Special notes and Scripture
[1} The expression “work hard” refers to the labor involved in exercising leadership and admonition, though this should not be understood as defining it exhaustively. The labor is of various kinds
[2} “Therefore, I exhort the elders among you, as your fellow elder and witness of the sufferings of Christ, and a partaker also of the glory that is to be revealed, 2 shepherd the flock of God among you, exercising oversight not under compulsion, but voluntarily, according to the will of God; and not for sordid gain, but with eagerness; 3 nor yet as lording it over those allotted to your charge, but proving to be examples to the flock. 4 And when the Chief Shepherd appears, you will receive the unfading crown of glory. 5 You younger men, likewise, be subject to your elders; and all of you, clothe yourselves with humility toward one another, for GOD IS OPPOSED TO THE PROUD, BUT GIVES GRACE TO THE HUMBLE.” (1 Peter 5:1-5).
[3} “There is neither Jew nor Gentile, neither slave nor free, nor is there male and female, for you are all one in Christ Jesus” (Gal. 3:28). This verse continues the proof that all Christians are, in the fullest sense, "sons of God." Galatians 3:27 showed why this was so; the present verse shows that there are no exceptions, no inequalities. All Christians alike, no matter what their race, status, or sex, stand on the same footing of sonship before God. There is unity or solidarity in the Christian body. What is true of one is true of all.”

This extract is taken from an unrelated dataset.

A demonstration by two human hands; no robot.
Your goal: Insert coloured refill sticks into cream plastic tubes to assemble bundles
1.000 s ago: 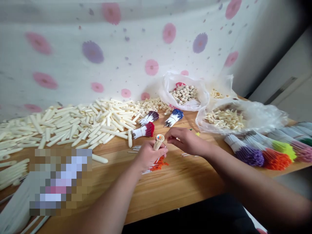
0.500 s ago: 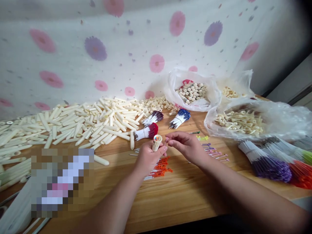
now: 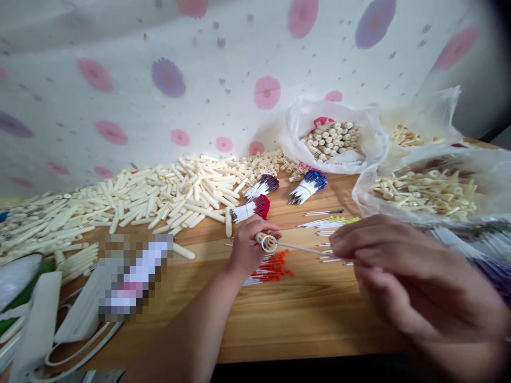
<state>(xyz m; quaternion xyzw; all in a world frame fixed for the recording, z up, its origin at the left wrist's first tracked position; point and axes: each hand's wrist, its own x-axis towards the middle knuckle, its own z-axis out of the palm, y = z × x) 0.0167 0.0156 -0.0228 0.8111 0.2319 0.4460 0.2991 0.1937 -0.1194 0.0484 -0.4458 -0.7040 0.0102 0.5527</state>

[4} “Paul and Barnabas appointed elders for them in each church and, with prayer and fasting, committed them to the Lord, in whom they had put their trust” (Acts 14:23).
[5} “If it is possible, as far as it depends on you, live at peace with everyone” (Rom 12:18). The Christian can only be responsible for himself. So far as he is concerned, he is to do his best to maintain peace. The history of St. Paul himself, which is one of almost constant conflict, shows that this would not always be possible.